### TASK REQUIREMENTS
Say the data back exactly as it is written below.

========

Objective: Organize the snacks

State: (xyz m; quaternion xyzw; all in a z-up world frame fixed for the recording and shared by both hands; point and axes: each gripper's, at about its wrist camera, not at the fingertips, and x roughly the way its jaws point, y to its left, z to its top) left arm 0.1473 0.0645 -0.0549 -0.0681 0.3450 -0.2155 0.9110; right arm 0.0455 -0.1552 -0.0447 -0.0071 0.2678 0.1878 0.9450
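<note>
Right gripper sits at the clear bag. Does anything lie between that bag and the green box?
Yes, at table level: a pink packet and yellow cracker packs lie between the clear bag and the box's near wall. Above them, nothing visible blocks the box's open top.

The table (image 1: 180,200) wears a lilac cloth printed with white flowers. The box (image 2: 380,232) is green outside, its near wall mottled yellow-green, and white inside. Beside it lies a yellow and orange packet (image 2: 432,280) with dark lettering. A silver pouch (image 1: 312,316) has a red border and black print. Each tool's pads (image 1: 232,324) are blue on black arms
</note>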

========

### YOUR SOLUTION
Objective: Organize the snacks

State: (xyz m; quaternion xyzw; all in a z-up world frame fixed for the recording and shared by both hands; point and axes: each gripper's, at about its wrist camera, not at the fingertips, and x roughly the way its jaws point, y to its left, z to its top) left arm 0.1473 0.0645 -0.0549 -0.0681 0.3450 -0.2155 0.9110; right arm 0.0455 -0.1552 -0.0447 -0.0071 0.2678 0.1878 0.9450
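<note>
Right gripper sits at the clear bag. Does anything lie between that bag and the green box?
Yes, at table level: a pink packet and yellow cracker packs lie between the clear bag and the box's near wall. Above them, nothing visible blocks the box's open top.

The table (image 1: 180,200) wears a lilac cloth printed with white flowers. The box (image 2: 380,232) is green outside, its near wall mottled yellow-green, and white inside. Beside it lies a yellow and orange packet (image 2: 432,280) with dark lettering. A silver pouch (image 1: 312,316) has a red border and black print. Each tool's pads (image 1: 232,324) are blue on black arms
</note>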

No additional output is expected.